Coupang enters finance, where Naver is already active
Coupang and Naver, the two largest e-commerce marketplaces in Korea by sales, are now competing in lending services.
CFC Preparatory Corporation, a wholly owned subsidiary of Coupang Pay, was established in January. The company recently changed its name to Coupang Financial and is preparing to offer loan services. Coupang Pay is 100% owned by Coupang, a Delaware corporation.
Coupang has registered with the Financial Monitoring Service (FSS) for a license to offer loans and financing services, according to local media earlier this month.
It is expected that Coupang Financial will soon finalize its registration as an installment loan company and start offering loans to small traders and businesses. Facility rental, installment loan and new technology companies will all be registered after one month at the earliest if there are no problems during the process.
This is the first time that an e-commerce marketplace has directly offered loans. Loan services for small businesses and online shopping sites came mainly from traditional financial companies, including banks and capital companies.
Coupang has expanded its business portfolio by making direct investments. The company leads the market in faster next-day delivery, offered as Rocket Delivery on Coupang, by hiring drivers directly instead of outsourcing them. Its Coupang Eats food delivery business and its Coupang Play video streaming services have also been successful.
Coupang is expected to start its lending services by offering different loan products. It is supposed to offer loans to its vendors and may impose different loan limits and interest rates depending on the business. Business risks include lenders unable to pay debt and sudden changes in lending regulations by financial authorities.
Naver Financial is another e-commerce company that has started providing loan services. The company started its financing service in 2020.
Unlike Coupang, the company works with associated finance companies to offer loan services.

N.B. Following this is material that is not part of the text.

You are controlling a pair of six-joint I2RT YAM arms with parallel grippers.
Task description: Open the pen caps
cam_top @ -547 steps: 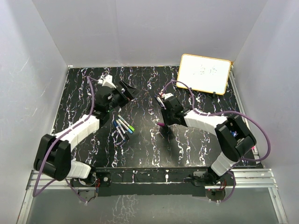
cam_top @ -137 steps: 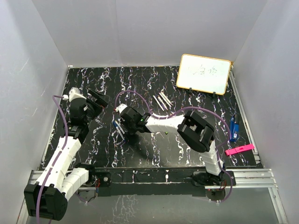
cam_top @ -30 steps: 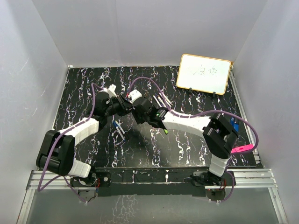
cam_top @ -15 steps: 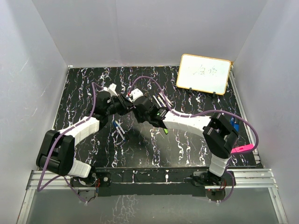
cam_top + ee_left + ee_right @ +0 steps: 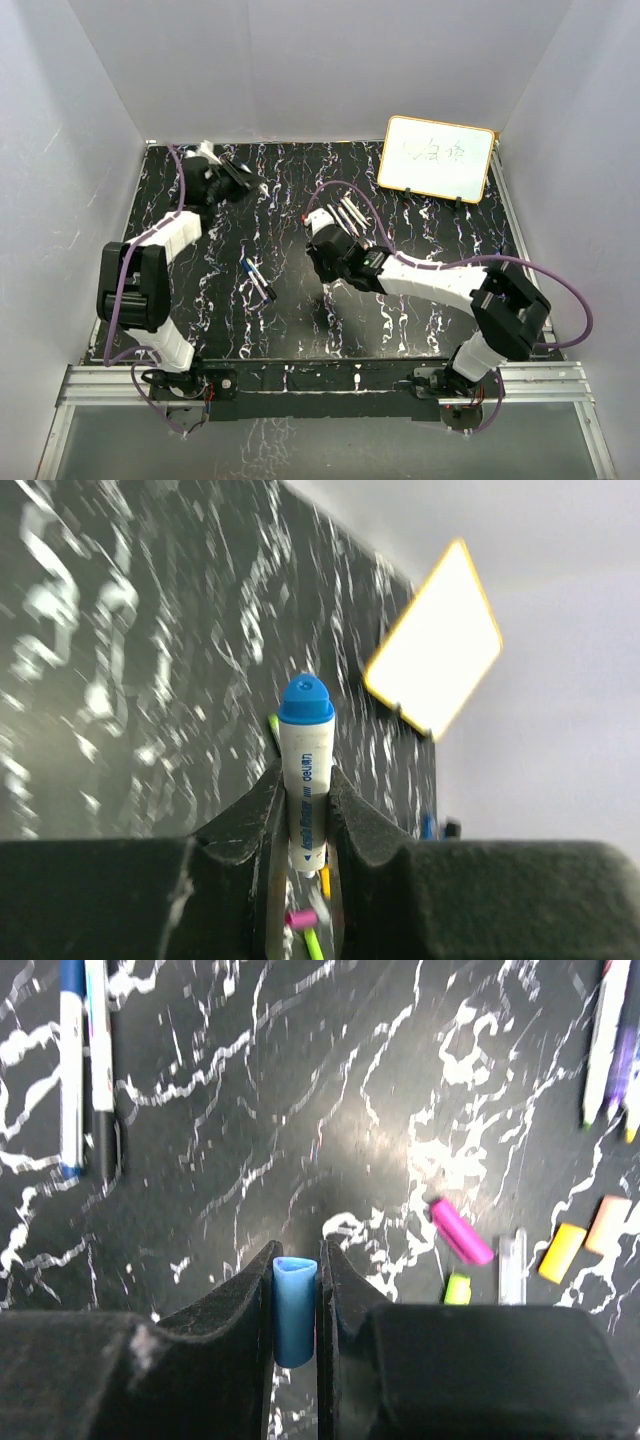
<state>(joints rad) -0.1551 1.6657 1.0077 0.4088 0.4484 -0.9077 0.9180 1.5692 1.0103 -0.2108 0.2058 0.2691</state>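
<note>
Plain white walls (image 5: 300, 70) enclose a black, white-veined tabletop (image 5: 290, 330) under even light.

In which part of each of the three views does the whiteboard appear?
Top external: whiteboard stands propped at the far right corner of the table.
Left wrist: whiteboard at upper right, beyond the held pen, tilted in the picture.
Right wrist: not in it.
Shared landmark: the black marbled table, seen in all three views.

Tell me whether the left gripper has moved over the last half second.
Yes. The left gripper has pulled leftward and toward the table's far edge, farther from the whiteboard, holding a pen.
</note>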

Naver Financial worked with traditional finance companies, such as Mirae Asset Capital and Woori Bank, to offer a loan product for business owners in Naver’s smart store in 2020.
Borrower eligibility will be assessed by Naver’s Alternative Credit Scoring System (ACSS) or financial companies based on information provided by smart stores. The actual loan will be provided by the associated finance company.
Naver was to take out loans since 2019, when the four Mirae Asset companies invested 800 billion won ($609 million) in Naver Financial for a 30% stake.
Naver, which grew through its portal service and search engines, expanded its business portfolio by partnering with other companies, but did not directly jump into individual markets.
He worked with CJ Logistics for logistics and E-Mart for fresh produce distribution. The company has worked with Carrot Insurance for an insurance program that covers delivery costs when consumers return their purchases.
Naver Financial uses information about merchants’ sales in smart stores to assess their credit scores, but it’s the associated companies that actually handle everything else, including the risk of non-payment of loans.
Naver Financial CEO Park Sang-jin also pointed out that “taking on the role of a financial platform, which listens to the needs of financial consumers and improves inconveniences, is more important than acquiring a financial license.” , at a press conference held last month.
In the long term, competition between Coupang Financial and Naver Financial is expected to intensify in the small business loan market. Competition with existing secondary financial institutions will also occur.
Naver Financial began offering a Smart Place business loan product for offline small business owners on June 28. Sellers registered on Naver’s Smart Store will not be the only ones eligible for the loan. Those who use Naver’s Smart Place – recording business information, such as opening hours and location information to display on Naver’s map service – will also be eligible for the loans.
In the second half of the year, it will introduce a loan product to financial companies and various economic operators and launch a loan product comparison service.
“Whether an indirect lending company like Naver will be effective in recruiting business owners or a direct business entry like Coupang will be a better way is what we should focus on and monitor in the future. “said Lee Jung-hee, professor of economics at Chung-Ang University.
Self-employed and small business loans are important sources of revenue for traditional financial institutions. This will particularly affect the secondary financial sector, such as savings banks and capital companies.
If the competition between Coupang and Naver intensifies, it is possible that traditional financial companies will be excluded from the existing market, leading to an outcry against fintech.
“If a huge fintech company such as Coupang enters the financial market, the secondary financial sector, which has taken control of the loan market, is very likely to protest against the fairness of regulations,” said Kim Dae- jong, a business professor at Sejong. University.